Some Questions at this stage:
- The sequence of flows need to be invertible and differentiable. What sort of constraints does it introduce in terms of the output distributions that can be reached? Are there families of distributions that we can’t reach starting from a Gaussian?
Sampling
In this case, the bijective functions and the initial distribution are given. Sampling points from the output distribution requires calculating the forward pass, i.e. an efficient calculation of the functions \(f_i's\).
Density Estimation using Maximum Likelihood
In this case a dataset \(\{a_1, a_2,....,a_n\}\) is provided and the objective is to learn the probability density function \(p_\theta(A)\) to which the points belong. An initial density \(p_\theta(z_0)\) is chosen.
For each \(a_i\) we have:
\[p_\theta(a_i) = p_\theta(z_i)* |\det(\frac{\partial f(z_i)}{\partial z_i})|^{-1}\]where, \(a_i = f(z_i)\)
\[\prod_{i=1}^n p_\theta(a_i) =\prod_{i=1}^n [p_\theta(z_i)* |\det(\frac{\partial f(z_i)}{\partial z_i})|^{-1}]\]We need to maximize the above over all possible flows \(f\) to find the flow \(\hat{f}\) that maximizes the probability.
\[\hat{f} =\text{arg max}_f \text{ }\prod_{i=1}^n [p_\theta(z_i)* |\det(\frac{\partial f(z_i)}{\partial z_i})|^{-1}]\]Using log likelihood maximization we arrive at:
\[\hat{f} =\text{arg max}_f \text{ }\sum_{i=1}^n [log(p_\theta(z_i)) - log(|\det(\frac{\partial f(z_i)}{\partial z_i})|)]\]The equation shown above is used during training for density estimation. However, since we only know \(a_i's\) the only way to find \(z_i's\) which are used, is to find the inverse mapping i.e. \(z_i = f^{-1}(a_i)\) . So for density estimation and training, the calculation of both the inverse and determinant of the Jacobian are required.
However, calculating the inverse and the determinant of the Jacobian of a sequence of high dimensional transformations can be very time consuming (for dimensionality \(d\) matrix, both are of complexity \(O(d^3)\)). There are various tricks that are used to reduce the complexity of these two operations, one of the popular ones being the use of triangular maps.
Triangular maps:
Let \(T\) be a normalizing flow, \(T: z \rightarrow x\) where \(x = (x_1, x_2 .... x_d)\) and \(z = (z_1, z_2 .... z_d)\). More generally, one can decompose \(T\) into \(T_1, T_2...T_d\) such that \(x_i = T_i(z_1,z_2.....z_d)\).
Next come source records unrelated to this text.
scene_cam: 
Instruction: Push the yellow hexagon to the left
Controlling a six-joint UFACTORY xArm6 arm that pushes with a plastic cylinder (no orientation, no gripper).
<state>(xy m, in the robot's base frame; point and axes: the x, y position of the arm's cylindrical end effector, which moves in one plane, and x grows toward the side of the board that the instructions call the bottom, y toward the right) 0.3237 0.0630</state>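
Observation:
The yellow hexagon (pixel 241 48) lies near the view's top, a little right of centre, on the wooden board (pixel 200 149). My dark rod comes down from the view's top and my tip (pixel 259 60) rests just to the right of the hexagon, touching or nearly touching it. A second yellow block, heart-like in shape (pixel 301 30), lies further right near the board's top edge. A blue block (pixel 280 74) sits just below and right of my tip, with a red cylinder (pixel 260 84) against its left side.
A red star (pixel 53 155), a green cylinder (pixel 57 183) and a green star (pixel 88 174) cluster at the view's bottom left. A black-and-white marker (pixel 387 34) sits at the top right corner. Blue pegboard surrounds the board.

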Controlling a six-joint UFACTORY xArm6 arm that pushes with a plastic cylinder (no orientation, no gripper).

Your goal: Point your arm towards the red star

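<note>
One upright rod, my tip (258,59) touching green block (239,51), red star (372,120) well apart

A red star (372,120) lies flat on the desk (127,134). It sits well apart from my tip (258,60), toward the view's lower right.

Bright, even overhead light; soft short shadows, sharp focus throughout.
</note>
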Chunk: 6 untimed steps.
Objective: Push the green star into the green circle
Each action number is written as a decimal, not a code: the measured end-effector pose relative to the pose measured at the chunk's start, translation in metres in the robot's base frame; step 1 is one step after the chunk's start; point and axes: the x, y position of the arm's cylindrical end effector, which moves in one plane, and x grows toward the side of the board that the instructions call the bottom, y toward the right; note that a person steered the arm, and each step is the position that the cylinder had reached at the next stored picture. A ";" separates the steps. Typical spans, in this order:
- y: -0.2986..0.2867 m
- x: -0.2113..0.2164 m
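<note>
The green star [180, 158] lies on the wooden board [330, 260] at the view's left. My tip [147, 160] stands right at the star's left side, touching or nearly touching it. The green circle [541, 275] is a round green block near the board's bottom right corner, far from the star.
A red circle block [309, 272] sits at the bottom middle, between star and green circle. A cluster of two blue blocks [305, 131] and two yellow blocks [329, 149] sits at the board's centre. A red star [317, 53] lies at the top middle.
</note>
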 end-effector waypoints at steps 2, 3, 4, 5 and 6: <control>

Now if we want to introduce an additional constraint on \(T\) i.e. for \(T\) to be a triangular map, each \(T_j\) should be a function of \((z_1,z_2.....z_j)\) i.e. the first \(j\) elements and not all the \(d\) elements.
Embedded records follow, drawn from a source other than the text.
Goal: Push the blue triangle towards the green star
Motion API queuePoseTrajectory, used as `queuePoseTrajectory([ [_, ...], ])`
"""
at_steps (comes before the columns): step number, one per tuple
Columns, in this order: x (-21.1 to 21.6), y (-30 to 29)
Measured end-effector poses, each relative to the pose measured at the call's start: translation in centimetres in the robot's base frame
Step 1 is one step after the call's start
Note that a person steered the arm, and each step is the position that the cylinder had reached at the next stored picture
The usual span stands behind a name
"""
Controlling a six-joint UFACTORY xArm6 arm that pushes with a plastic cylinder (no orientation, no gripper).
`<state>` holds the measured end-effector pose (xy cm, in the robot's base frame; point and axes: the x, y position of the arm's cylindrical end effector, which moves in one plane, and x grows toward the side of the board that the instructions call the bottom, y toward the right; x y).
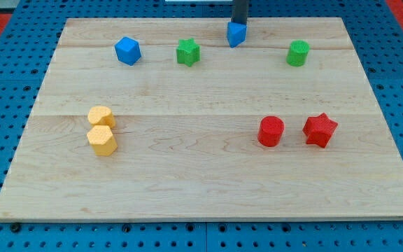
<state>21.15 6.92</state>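
Note:
The blue triangle (236,33) sits near the top edge of the wooden board, a little right of centre. The green star (187,52) lies to its left and slightly lower. My rod comes down from the view's top, and my tip (238,23) stands right behind the blue triangle, at its top side, touching or nearly touching it. The triangle hides the very end of the tip.
A blue hexagonal block (127,50) lies left of the green star. A green cylinder (298,53) is at the upper right. Two yellow blocks (101,129) sit together at the left. A red cylinder (271,131) and a red star (320,129) sit at the right.

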Motion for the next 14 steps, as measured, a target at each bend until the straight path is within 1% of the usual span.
queuePoseTrajectory([
  [1,0.0,2.3],
  [2,0.0,7.2],
  [3,0.2,7.2],
  [5,1.0,4.2],
  [6,1.0,4.2],
  [8,3.6,3.2],
  [9,3.4,2.9],
  [10,2.1,0.0],
  [11,1.5,-1.5],
  [13,1.1,-1.5],
  [14,0.4,-2.7],
])
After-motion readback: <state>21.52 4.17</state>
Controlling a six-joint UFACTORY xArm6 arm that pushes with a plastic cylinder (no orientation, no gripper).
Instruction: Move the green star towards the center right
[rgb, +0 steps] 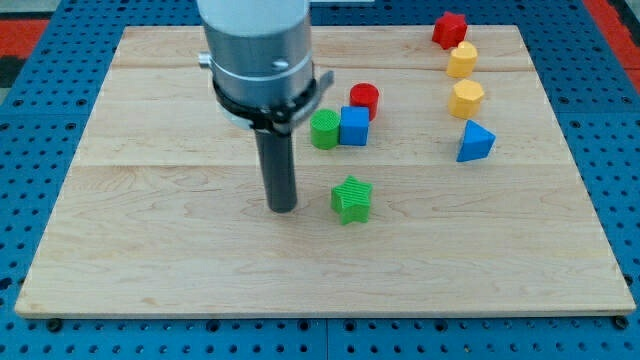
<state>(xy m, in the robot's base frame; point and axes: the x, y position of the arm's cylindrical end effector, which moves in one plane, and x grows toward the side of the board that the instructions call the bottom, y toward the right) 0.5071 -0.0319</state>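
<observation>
Green star lies near the middle of the wooden board, nearest the view's bottom of all the blocks, with my tip just to its left, close beside it but apart; the rod has no jaws and holds nothing. Farther up sit a green cylinder touching a blue cube, with a red cylinder just behind the cube. On the view's right, running upward, are a blue triangular block, a yellow hexagonal block, a second yellow block and a red star.
</observation>
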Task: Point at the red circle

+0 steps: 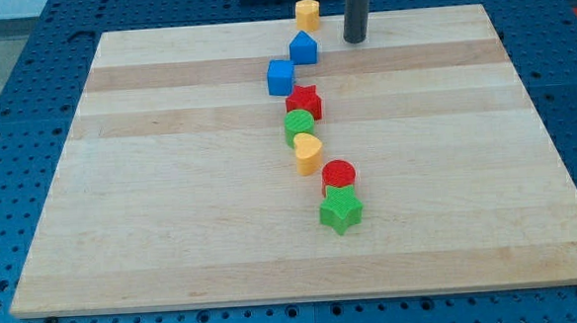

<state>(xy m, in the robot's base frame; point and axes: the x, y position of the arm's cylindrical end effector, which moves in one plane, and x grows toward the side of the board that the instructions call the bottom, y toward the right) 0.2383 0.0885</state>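
Observation:
The red circle [339, 175] sits on the wooden board [171, 187] a little below the middle, touching the green star [341, 210] below it. My tip [355, 39] is near the board's top edge, far above the red circle and to the right of the blue pentagon-like block [303, 48] and the yellow block [307, 13]. The tip touches no block.
A chain of blocks runs down the middle: a blue cube [280, 78], a red star [304, 102], a green circle [300, 126] and a yellow heart [309, 152]. A blue pegboard table [27, 86] surrounds the board.

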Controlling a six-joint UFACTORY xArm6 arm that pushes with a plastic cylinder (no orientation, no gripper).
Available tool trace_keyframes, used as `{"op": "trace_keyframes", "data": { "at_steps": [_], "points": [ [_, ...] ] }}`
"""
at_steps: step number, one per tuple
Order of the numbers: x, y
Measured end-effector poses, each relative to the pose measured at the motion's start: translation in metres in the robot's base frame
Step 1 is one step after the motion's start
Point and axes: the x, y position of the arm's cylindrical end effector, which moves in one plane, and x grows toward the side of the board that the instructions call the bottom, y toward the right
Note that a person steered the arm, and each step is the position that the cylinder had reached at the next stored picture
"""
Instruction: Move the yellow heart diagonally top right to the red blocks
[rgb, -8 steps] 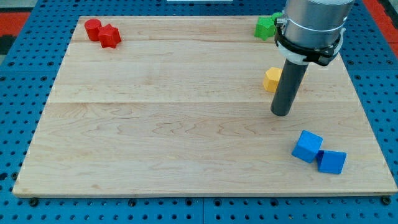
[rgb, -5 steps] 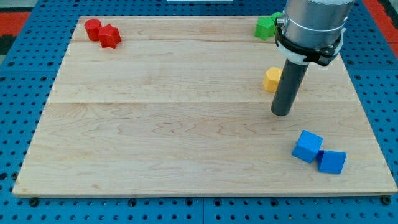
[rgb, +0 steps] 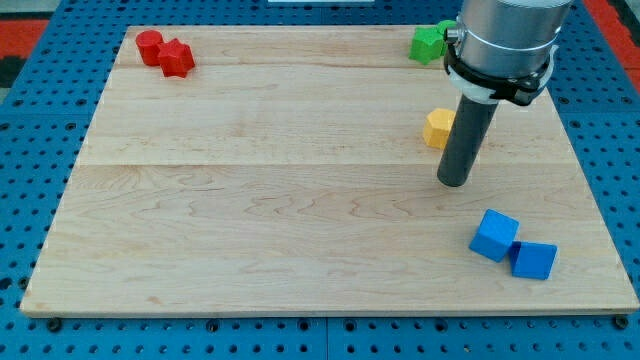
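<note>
The yellow heart (rgb: 437, 128) lies on the wooden worktop (rgb: 250, 220), partly hidden behind the rod; its pointing and long axis cannot be told. My tip (rgb: 453, 183) rests just below it, toward the view's right. No pincer shows. Far to its left stand the red blocks (rgb: 166, 52), bare wood between. Blue pegboard surrounds the worktop.

A green block (rgb: 427, 43) sits at the wooden board's (rgb: 250, 220) top edge; 2 blue blocks (rgb: 513, 249) touch lower right.

Single high view over board (rgb: 250, 220)
</note>
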Motion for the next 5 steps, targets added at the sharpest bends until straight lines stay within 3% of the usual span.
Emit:
{"op": "trace_keyframes", "data": {
  "at_steps": [5],
  "points": [
    [-0.0001, 0.0112]
  ]
}}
For triangular maps/matrices, both the inverse and the determinant of the jacobian is easy to compute. The jacobian for a triangular map is shown below. The determinant is simply the product of the diagonals and has a complexity of \(O(d)\) instead of \(O(d^3)\). The complexity for the calculation of the inverse is \(O(d^2)\) instead of \(O(d^3)\).
Note: For an increasing triangular map, \(\frac {\partial T_i}{\partial z_i} > 0\). This will be useful in Part - 2 where the different types/families of Normalizing flows will be considered.